In anticipation of the Nov. 13 Olympic plebiscite, a new stance on the issue has emerged, culminating in an advocacy group — Who’s To Say? Calgary 2026 (WTSC2). WTSC2 hopes to appeal to Calgarians who, like them, feel very confused and anxious about the Olympic debate. Their leader, Mallory Maeby, felt this group would especially connect with ambivalent university students.
“It’s an overwhelming time! Students are too busy stressing about midterms to think about fiscal responsibility and legacy,” Maeby explained. “We partially act as a support group to those who feel inadequately qualified to have an opinion on the debate.”

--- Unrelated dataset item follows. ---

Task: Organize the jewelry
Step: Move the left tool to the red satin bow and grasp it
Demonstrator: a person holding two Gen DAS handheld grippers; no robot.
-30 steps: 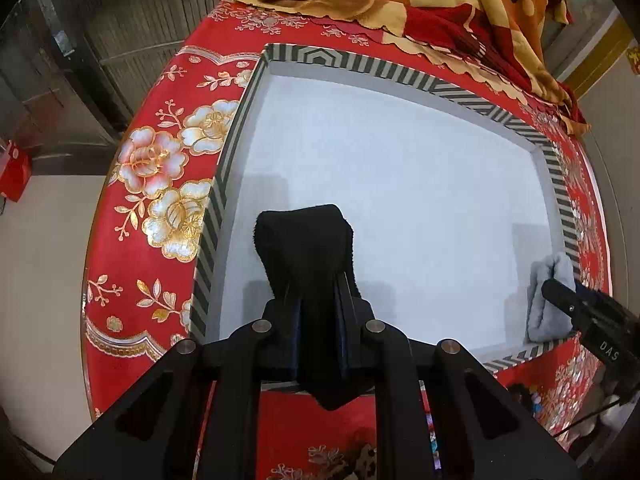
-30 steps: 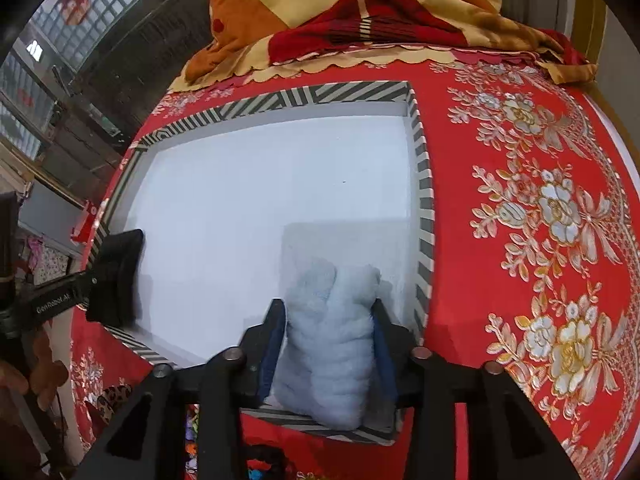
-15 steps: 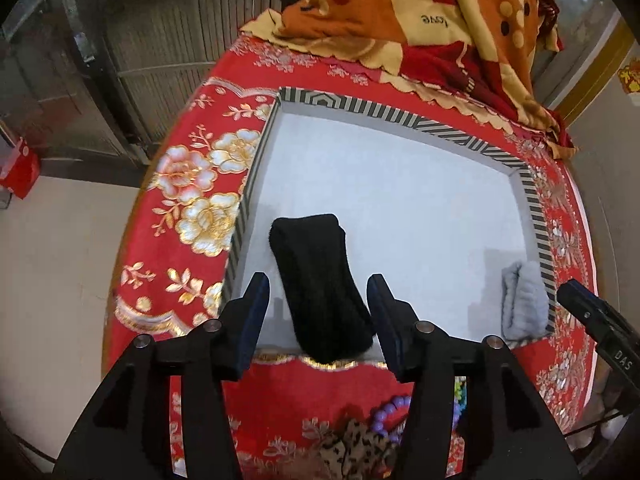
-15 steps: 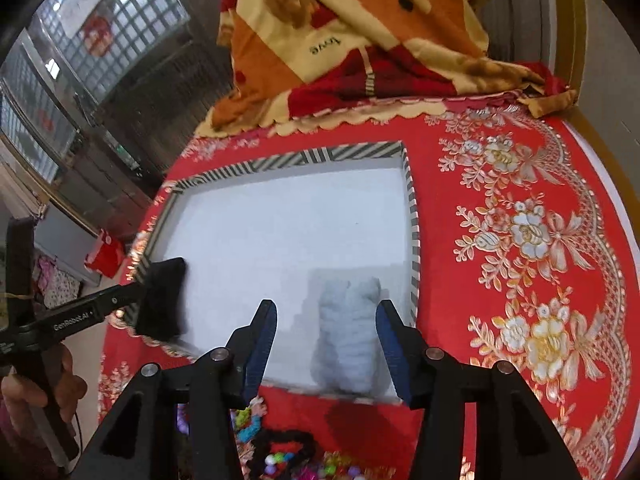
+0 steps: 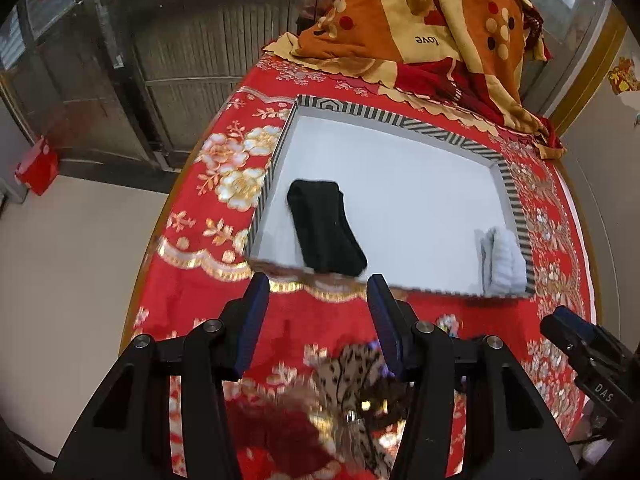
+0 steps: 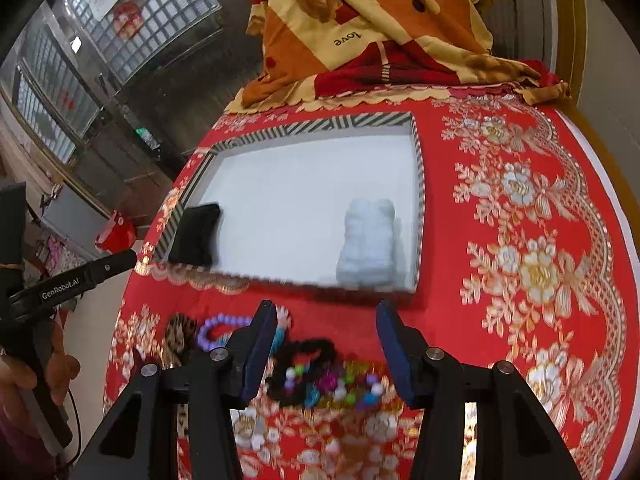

WTSC2 has been speaking to students at tables in MacHall for weeks, handing out stress balls with images of people shrugging on them. They also have brochures available with more information on their positions, the main subject being financial risk.
“The Olympics cost a lot of money. We know that for sure. What we don’t know is literally anything about budgeting or basic economics,” Maeby said. “When we heard that Tokyo was seven times over their budget for 2020, we were like, ‘Whoooaaaa!’ Money really be like that sometimes.”
The brochures detailed other topics of debate, such as concerns regarding doping vs. ‘dope-ness.’ Ultimately, the main goal of WTSC2 is to find someone who actually knows what they’re talking about to figure out what the right decision is.
“The question we beg is: who’s to say? Who do we think is actually knowledgeable enough to make this decision? Seriously, we don’t know. We’re taking suggestions,” Maeby said.
After tallying votes from members of the group, WTSC2 announced that there was only one contender deemed qualified enough to take on the decisive task of choosing whether Calgary should bid: a magic 8-ball. The group held a meeting in which Maeby shook the 8-ball to make a choice once and for all.
The ball read, “better not tell you now.”
The group collectively shrugged and then continued with their uncertain agenda.
This article is part of our humour section.